I have also become an expert at blogging and writing.
Again, I wasn’t an expert a year ago, but partly because of my writing here at FreelanceSwitch, and my freelance writing elsewhere, I am viewed by many as an expert of sorts. And in the field of blogging, where I consider myself a relative novice (as compared to some of the true veterans and experts), many new bloggers come to me for advice. I’ve even had people willing to pay me to consult on their blog (I didn’t take them up on that, as I don’t have the time) or ask me to be a mentor.
3.
The demand for my work is incredible.
I’m not trying to brag, but just to demonstrate the power of giving away very useful advice. I could have charged for this advice, but again, a year ago no one would have paid for it. Now they would, if I charged. But there are many people who are asking me to write for their publications or blogs, who want to hire me as a speaker or a consultant, who would like my expertise. Frankly, the demand is too great - I cannot possibly do all this work.
4.
I can now sell my advice.
After giving my advice away for free for so long, I’ve proven its worth. And while I would never start charging for my blog’s content, when I sold some of my advice in an ebook recently (Zen To Done - The Ultimate Productivity System), it did phenomenally well (well over a thousand copies sold in two weeks). And I have a print book that’s being auctioned up to publishers as we speak.
All of this wasn’t said in order to brag. It’s just one example of how giving away my expertise for free has done so much for one freelancer - it’s done just as much for many others as well.
Let’s take a look some suggestions for how you can grow your business by giving away your services:
1.
Blog, ebook or newsletter.
These three formats are great ways to give away advice. My blog has worked really well for me, but be warned that it takes a LOT of time commitment to grow your blog to the point where it will help your business. Giving away an ebook or sending out a free newsletter are two other great ways of doing the same thing, but with less time commitment.
2.
Write with authority.
I’ve always made it clear to my readers that I am just a regular guy, writing about things I’ve tried out that have worked for me. But because I have actually accomplished many of the things I’m talking about, I can write with authority. I can tell people how to become an early riser, because I successfully transitioned to waking at 4:00 a.m., three hours earlier than I used to wake up. I can write with some authority about running, because I’ve completed a marathon. I can write about productivity, because I have a full-time job, six kids, a lot of freelance work, a Top 100 blog, and several other projects on top of that. Writing with authority establishes you as an expert.
3.
Be insanely useful.
It’s one thing to whet your reader’s appetite with some introductory advice, and then charge them for more advanced advice. They’ll read that and then go elsewhere. Instead, be as useful to your readers as humanly possible. Give them everything they need and more. If you are extremely useful to them, the readers will come back for more, and will appreciate what you’re giving them.
4.
Give it time.
You can’t give away 10 great articles on your blog, and expect to see increased business overnight. It takes time for you to establish credibility, to reach a wider audience, to prove yourself, to build up a library of useful resources. Give it a year, at least. Sure, some have done it in less time, but if you go out with the intention of accomplishing everything in a few months, you’ll probably fail. Shoot for long-term success.
5.
Capitalize only after you’ve built readership.
Your goal in the beginning should be to build an audience, not to monetize or grow your business right away. Reach new audiences by writing guest posts for other blogs, or freelancing for a number of blogs. Build your readership by writing very useful content, and interacting with your readers, answering questions and giving away advice for free. Only after you’ve built up that audience should you think about selling an ebook or making a lot of money on ads or making more money on your consulting or freelance business. - eternal464, on 11/28/2007, -4/+12apparently freelancers need better servers.

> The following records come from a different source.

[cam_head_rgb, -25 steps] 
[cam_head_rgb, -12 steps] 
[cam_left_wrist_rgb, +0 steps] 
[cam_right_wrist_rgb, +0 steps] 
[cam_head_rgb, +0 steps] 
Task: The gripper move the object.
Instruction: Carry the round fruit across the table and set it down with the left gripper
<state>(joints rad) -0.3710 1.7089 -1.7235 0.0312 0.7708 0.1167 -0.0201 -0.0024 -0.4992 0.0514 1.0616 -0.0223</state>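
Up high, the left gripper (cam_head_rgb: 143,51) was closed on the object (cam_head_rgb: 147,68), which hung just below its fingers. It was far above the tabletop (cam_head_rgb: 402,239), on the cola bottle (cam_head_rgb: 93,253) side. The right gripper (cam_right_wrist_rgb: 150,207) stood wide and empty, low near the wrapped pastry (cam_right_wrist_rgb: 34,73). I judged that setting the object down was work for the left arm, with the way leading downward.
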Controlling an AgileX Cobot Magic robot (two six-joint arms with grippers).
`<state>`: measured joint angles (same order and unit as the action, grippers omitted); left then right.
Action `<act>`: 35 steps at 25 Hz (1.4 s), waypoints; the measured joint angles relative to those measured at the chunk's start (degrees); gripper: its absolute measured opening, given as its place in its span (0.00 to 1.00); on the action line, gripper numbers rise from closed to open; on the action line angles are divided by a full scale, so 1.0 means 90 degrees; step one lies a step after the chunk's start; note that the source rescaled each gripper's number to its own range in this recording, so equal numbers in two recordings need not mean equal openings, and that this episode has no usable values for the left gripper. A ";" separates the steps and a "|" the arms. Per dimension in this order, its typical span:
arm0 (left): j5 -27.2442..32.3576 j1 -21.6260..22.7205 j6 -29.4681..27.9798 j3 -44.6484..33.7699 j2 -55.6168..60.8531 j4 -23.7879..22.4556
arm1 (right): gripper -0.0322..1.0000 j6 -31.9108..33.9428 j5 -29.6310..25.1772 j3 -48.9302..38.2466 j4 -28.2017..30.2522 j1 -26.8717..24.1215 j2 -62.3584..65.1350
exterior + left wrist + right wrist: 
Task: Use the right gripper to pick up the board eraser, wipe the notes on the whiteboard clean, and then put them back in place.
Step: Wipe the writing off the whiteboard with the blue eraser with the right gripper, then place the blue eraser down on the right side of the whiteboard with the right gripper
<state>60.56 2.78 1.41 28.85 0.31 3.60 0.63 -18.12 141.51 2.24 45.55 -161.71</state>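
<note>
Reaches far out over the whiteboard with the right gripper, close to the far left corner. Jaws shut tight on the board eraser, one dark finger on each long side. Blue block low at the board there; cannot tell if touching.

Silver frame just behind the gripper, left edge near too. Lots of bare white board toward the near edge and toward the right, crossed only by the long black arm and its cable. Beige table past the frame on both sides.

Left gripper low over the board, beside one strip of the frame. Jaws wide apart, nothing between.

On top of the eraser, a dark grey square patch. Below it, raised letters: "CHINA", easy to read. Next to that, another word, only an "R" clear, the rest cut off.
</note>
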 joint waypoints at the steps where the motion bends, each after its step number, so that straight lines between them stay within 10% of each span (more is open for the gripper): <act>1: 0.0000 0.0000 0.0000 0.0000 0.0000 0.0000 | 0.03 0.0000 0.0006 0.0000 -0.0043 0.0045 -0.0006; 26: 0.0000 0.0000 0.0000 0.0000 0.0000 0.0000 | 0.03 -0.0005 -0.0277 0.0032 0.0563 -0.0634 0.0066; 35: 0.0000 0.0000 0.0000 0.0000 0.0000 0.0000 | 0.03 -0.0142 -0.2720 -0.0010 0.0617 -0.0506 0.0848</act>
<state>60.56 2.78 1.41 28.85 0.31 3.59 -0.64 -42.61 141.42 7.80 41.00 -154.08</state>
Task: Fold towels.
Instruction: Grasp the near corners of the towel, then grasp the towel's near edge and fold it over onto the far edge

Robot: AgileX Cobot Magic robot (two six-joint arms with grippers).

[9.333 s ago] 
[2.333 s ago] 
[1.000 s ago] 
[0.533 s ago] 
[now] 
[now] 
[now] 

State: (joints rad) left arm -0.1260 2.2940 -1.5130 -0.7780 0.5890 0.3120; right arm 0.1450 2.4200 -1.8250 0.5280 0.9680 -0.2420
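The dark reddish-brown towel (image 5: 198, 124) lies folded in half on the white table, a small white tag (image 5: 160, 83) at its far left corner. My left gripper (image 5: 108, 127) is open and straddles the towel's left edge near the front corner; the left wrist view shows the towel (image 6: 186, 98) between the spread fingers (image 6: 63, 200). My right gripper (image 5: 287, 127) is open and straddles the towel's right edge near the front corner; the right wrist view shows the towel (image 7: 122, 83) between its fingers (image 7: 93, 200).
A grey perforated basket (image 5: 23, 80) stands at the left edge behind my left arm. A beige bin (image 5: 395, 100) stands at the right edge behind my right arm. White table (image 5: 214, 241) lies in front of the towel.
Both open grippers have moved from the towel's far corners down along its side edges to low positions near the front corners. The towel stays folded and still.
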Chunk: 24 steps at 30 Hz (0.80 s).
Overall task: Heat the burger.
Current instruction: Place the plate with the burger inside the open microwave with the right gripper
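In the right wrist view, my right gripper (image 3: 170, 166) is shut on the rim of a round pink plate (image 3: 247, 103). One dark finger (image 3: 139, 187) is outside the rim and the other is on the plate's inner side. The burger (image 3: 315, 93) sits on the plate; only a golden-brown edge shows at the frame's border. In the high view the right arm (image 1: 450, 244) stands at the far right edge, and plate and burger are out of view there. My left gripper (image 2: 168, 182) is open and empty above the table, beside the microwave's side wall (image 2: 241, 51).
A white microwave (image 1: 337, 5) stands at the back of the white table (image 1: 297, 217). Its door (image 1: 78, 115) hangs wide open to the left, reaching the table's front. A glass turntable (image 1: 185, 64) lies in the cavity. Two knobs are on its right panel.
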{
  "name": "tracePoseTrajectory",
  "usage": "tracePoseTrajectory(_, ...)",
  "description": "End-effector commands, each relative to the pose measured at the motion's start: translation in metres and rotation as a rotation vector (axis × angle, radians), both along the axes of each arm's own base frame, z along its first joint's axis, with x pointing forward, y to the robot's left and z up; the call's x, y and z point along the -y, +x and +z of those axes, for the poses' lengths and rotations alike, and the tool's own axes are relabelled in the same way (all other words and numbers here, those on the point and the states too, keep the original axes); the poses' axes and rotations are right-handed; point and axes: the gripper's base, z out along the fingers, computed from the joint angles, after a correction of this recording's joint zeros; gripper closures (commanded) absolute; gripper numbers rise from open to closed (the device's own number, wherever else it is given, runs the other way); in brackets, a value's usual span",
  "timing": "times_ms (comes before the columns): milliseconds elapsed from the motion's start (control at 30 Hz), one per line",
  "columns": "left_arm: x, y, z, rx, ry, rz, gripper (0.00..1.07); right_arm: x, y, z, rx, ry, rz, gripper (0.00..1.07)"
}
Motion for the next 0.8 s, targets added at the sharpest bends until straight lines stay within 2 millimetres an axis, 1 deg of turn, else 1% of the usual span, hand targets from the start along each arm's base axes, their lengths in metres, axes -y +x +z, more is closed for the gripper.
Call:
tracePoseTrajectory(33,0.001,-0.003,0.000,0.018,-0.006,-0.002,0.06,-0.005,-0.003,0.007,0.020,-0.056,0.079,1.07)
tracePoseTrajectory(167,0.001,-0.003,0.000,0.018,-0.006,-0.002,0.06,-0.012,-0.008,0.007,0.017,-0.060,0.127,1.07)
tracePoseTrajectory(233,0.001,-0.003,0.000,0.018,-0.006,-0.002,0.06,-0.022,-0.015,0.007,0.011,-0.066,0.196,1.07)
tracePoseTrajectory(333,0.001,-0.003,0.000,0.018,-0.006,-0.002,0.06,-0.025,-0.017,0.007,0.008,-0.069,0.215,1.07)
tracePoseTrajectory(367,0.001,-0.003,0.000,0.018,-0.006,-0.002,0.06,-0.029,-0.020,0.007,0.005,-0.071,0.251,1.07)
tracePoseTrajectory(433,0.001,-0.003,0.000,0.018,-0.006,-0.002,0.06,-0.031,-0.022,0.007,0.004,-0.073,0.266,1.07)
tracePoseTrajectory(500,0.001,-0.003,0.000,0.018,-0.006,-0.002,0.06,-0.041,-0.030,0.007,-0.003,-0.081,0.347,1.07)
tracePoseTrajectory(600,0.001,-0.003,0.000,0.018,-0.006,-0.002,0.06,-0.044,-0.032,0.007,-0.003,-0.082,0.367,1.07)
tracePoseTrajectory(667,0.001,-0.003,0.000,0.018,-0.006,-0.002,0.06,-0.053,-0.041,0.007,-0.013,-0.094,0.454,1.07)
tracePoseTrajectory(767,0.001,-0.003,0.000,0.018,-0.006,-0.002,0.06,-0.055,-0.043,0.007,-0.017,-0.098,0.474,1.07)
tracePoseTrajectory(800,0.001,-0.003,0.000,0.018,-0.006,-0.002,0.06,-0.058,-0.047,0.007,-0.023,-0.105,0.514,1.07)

I'd rather see an ad and be able to read about his/her services than not.
- fleury29, on 11/28/2007, -5/+11Step 1: Free
Step 2:
Step 3: Profit - betterth, on 11/28/2007, -1/+5Too bad he isn't given bandwidth for free. Maybe then his site wouldn't have died. :P
- wiihateeveryone, on 11/28/2007, -3/+7well, free hosting doesn't work! It's down already!
- DangerCollie, on 11/28/2007, -1/+4This works especially well if you don't like cold calling. It's a great way to get people calling you, an opportunity to sell yourself. Besides, you're not giving away your best stuff in a blog. It's window dressing. The short skirt on a hooker. It gets them looking, gives you a chance to interact.
- artsyave, on 11/28/2007, -2/+5Very well written article. I've always wondered about why skellie from skelliewag.org runs a wildly successful blog with zero ads. It makes sense. Very smart way of thinking about things. Abundance thinking rather than scarce thinking. Check out the article. :)
- hipsterelitist, on 11/28/2007, -3/+5So, if I have the means to support my endeavor until I can capitalize on it, I'll make more money? This advice not only seems only at bloggers (and maybe the open source community), but it also seems to say "Don't give up your day job... unless you can afford it."
Why this is on Freelance Switch, I've got no idea. - DarkXanthos, on 11/28/2007, -1/+3His business *IS* giving advice. He addresses that.
To quote:
After giving my advice away for free for so long, I’ve proven its worth. And while I would never start charging for my blog’s content, when I sold some of my advice in an ebook recently (Zen To Done - The Ultimate Productivity System), it did phenomenally well (well over a thousand copies sold in two weeks). And I have a print book that’s being auctioned up to publishers as we speak.
RTFA - breckinshire, on 11/28/2007, -2/+4It's all about volume.
- DivinoAG, on 11/28/2007, -1/+3RTFA. The exact point he makes is that after doing it for free, he now is in a position to get paid for his advice.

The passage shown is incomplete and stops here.